Re: Expiration of Developer ID Installer certificates
Re: Expiration of Developer ID Installer certificates
- Subject: Re: Expiration of Developer ID Installer certificates
- From: Prema Kumar <email@hidden>
- Date: Fri, 4 Aug 2017 06:32:15 +0000
- Thread-topic: Expiration of Developer ID Installer certificates
Hi,
According to the following link new installations will not work.
https://developer.apple.com/support/certificates/
Read the section "Developer ID Installer Certificate (Mac applications)”
Regards
Prema Kumar
From: Installer-dev
<installer-dev-bounces+prema.kumar=email@hidden<mailto:installer-dev-bounces+prema.kumar=email@hidden>>
on behalf of Brian Kendall <email@hidden<mailto:email@hidden>>
Date: Friday, August 4, 2017 at 2:38 AM
To: "email@hidden<mailto:email@hidden>"
<email@hidden<mailto:email@hidden>>
Subject: Re: Expiration of Developer ID Installer certificates
Additionally: I just tested several of my company's installers in macOS 10.11
and 10.12 with the system clock changed to a date after the certificate
expires. I found that none of these installers would display the "This package
was signed with a certificate that has expired..." message. Similar to what
Paul reported, in 10.11 it would mention the certificate had expired if I
clicked the lock icon in Installer.app, and in 10.12 it doesn't even say that
the certificate is expired.
Is it actually necessary for me to do anything with these old installers in
order to keep things working?
Any help or information that can clear up this confusion would be much
appreciated!
- Brian
On Aug 3, 2017, at 4:21 PM, Brian Kendall
<email@hidden<mailto:email@hidden>> wrote:
I'm afraid I don't have anything to add, but I'd just like to say that I have
exactly the same concerns and questions as Paul, and I'm also hoping that
someone can weigh in on this.
My company releases a lot of installers for third parties, and our installer
certificate is going to expire in a month. I had thought, like with
applications, that the certificate only had to be valid at the time of signing
the installer, not when running the installer.
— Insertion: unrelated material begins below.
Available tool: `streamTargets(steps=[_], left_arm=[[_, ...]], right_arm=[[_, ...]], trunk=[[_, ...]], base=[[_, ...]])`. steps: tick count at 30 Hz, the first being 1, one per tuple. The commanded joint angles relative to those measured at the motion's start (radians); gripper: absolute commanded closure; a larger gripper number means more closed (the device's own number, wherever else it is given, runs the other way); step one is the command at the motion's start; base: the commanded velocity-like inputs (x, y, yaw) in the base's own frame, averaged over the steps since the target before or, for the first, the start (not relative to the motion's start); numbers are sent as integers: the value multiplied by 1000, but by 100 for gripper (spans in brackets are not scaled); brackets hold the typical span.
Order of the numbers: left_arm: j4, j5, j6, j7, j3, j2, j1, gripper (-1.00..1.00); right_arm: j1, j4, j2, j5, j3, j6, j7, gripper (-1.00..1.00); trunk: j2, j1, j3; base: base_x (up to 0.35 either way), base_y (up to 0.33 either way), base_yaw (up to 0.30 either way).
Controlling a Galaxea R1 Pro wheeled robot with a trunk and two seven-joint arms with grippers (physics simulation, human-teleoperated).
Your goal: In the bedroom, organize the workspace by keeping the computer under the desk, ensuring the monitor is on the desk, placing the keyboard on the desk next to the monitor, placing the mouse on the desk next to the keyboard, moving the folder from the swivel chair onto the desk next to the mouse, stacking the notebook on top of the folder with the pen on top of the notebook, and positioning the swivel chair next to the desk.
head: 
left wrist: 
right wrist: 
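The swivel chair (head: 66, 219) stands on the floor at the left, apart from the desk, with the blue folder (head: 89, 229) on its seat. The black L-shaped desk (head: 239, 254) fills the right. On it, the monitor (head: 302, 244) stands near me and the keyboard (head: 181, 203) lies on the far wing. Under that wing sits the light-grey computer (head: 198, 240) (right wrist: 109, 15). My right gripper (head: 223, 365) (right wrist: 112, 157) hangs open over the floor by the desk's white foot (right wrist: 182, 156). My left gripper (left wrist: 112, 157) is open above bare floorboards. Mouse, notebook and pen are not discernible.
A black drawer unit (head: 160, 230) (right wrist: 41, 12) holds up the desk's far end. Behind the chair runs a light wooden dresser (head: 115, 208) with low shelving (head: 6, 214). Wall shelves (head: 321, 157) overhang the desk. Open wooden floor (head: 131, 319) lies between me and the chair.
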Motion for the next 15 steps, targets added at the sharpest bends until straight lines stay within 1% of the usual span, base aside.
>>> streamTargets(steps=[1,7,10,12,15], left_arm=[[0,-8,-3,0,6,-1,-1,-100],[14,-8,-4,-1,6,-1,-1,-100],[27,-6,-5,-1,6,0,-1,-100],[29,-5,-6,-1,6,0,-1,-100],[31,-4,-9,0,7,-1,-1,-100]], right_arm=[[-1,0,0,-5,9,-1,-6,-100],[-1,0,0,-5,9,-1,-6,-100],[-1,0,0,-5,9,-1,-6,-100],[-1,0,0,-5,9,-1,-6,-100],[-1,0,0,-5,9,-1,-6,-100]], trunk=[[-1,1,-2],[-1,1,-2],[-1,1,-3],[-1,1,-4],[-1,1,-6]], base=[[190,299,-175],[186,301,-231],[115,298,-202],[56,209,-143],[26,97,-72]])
So I'm concerned that now we're
going to have to scramble to release new installers for every single client
that we have.
I'm also wondering why installers work this way in macOS in the first place...
who's being protected by allowing installers to effectively expire? Why not
have it work the same as applications and make the installers remain valid in
perpetuity as long as the certificate used to sign them was valid at the time
of signing?
- Brian
On Jul 20, 2017, at 8:09 AM, Paul Grathwohl
<email@hidden<mailto:email@hidden>> wrote:
Hello,
Since the introduction of Developer ID Installer, we have been signing our
product installers with our Developer ID Installer certificate with the command
productsign --sign "Our Developer ID Installer Certificate" unsignedPackage.pkg
resultPackage.pkg
This worked for us without problems from summer 2012 until June 2017. In April
2017 we created a new Developer ID Installer certificate, because our original
one was only valid until June 2017. We were under the impression that old
signed installers would still work, after the original certificate expired,
without problems. We thought we would need the new certificate only for signing
our newly created installers.
But now some of our old installers throw a message to the user: "This package
was signed with a certificate that has expired. If you acquired this package
recently, it may not be authentic. Do you want to continue with the
installation anyway?" -- Options: "Show Certificate", "Cancel", "Continue"
Then we found this website from apple
https://developer.apple.com/support/developer-id/
with this statement:
"Your installer package will only launch if your Developer ID Installer
certificate is valid. Installer packages signed with a Developer ID Installer
certificate that has expired must be re-signed with a valid Developer ID
Installer certificate in order to run."
Now we have some questions that maybe someone could shed some light on:
- Some of our installers with the expired certificate throw the above mentioned
message. But some continue to work, but when clicking on the lock icon in the
installer, it shows that the certificate has expired. (Additional irritation:
on 10.11 or older it says "This certifiate is expired" and on 10.12 or newer it
says "This certificate is valid" - even though one line above it shows that the
Expired date is in the past). We see no difference in our installers and their
surrounding dmg, and have no clue why they behave differently regarding the
warning message. Any ideas or links to documentation?
- Is there any background information why Developer ID Installer certificates
behave differently to Developer ID Application certificates regarding
expiration (see above link)?
- What is common practice to deal with the expiration of your old product
installers? Do you re-sign them from time to time? Do you tell your users to
trust the certificate anyway? How are we supposed to handle this? We normally
don't want to touch our once released installers again, as it generates quite
some extra work for us.
Thanks for any insight, and sorry for the long mail.